• **What is being asked**:
Take the lines below between the one holding "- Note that" and the one holding "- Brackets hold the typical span", inclusive, and copy them exactly. Add nothing.

• **Source material**:
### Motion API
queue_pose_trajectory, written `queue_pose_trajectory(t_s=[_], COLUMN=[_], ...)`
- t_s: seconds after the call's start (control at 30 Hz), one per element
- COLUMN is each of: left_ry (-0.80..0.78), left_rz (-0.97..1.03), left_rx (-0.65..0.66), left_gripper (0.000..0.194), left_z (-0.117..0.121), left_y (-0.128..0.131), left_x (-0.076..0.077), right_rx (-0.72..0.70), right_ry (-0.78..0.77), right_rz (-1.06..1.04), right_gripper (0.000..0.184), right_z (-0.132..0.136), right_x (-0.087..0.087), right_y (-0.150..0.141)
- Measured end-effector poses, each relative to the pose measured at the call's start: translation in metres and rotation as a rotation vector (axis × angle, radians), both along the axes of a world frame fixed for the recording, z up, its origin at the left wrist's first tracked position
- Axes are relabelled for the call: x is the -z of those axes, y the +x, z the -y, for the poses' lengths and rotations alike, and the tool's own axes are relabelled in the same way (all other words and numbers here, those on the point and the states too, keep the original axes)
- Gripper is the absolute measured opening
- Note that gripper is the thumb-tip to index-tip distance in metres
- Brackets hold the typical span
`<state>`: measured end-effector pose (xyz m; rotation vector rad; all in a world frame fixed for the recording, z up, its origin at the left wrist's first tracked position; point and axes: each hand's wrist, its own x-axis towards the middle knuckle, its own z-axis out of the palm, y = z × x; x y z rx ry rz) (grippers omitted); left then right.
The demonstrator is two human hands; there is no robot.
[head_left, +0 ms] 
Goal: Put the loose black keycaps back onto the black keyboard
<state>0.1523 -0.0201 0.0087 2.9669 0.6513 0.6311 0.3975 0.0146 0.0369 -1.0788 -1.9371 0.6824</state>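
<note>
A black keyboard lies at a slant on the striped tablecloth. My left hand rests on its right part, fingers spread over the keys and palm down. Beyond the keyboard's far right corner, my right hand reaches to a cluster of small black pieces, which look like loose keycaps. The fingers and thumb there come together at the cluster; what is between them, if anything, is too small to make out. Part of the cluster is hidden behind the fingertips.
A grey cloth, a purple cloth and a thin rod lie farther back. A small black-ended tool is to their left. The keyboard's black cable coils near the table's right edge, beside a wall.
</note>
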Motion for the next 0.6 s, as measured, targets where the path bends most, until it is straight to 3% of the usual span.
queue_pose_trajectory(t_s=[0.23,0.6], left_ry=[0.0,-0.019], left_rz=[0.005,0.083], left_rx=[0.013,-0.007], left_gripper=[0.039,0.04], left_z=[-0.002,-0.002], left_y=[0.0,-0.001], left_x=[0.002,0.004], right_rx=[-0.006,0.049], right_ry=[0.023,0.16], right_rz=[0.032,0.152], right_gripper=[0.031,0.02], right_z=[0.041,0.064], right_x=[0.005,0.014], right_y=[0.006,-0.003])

• **Response to the exercise**:
- Note that gripper is the thumb-tip to index-tip distance in metres
- Brackets hold the typical span

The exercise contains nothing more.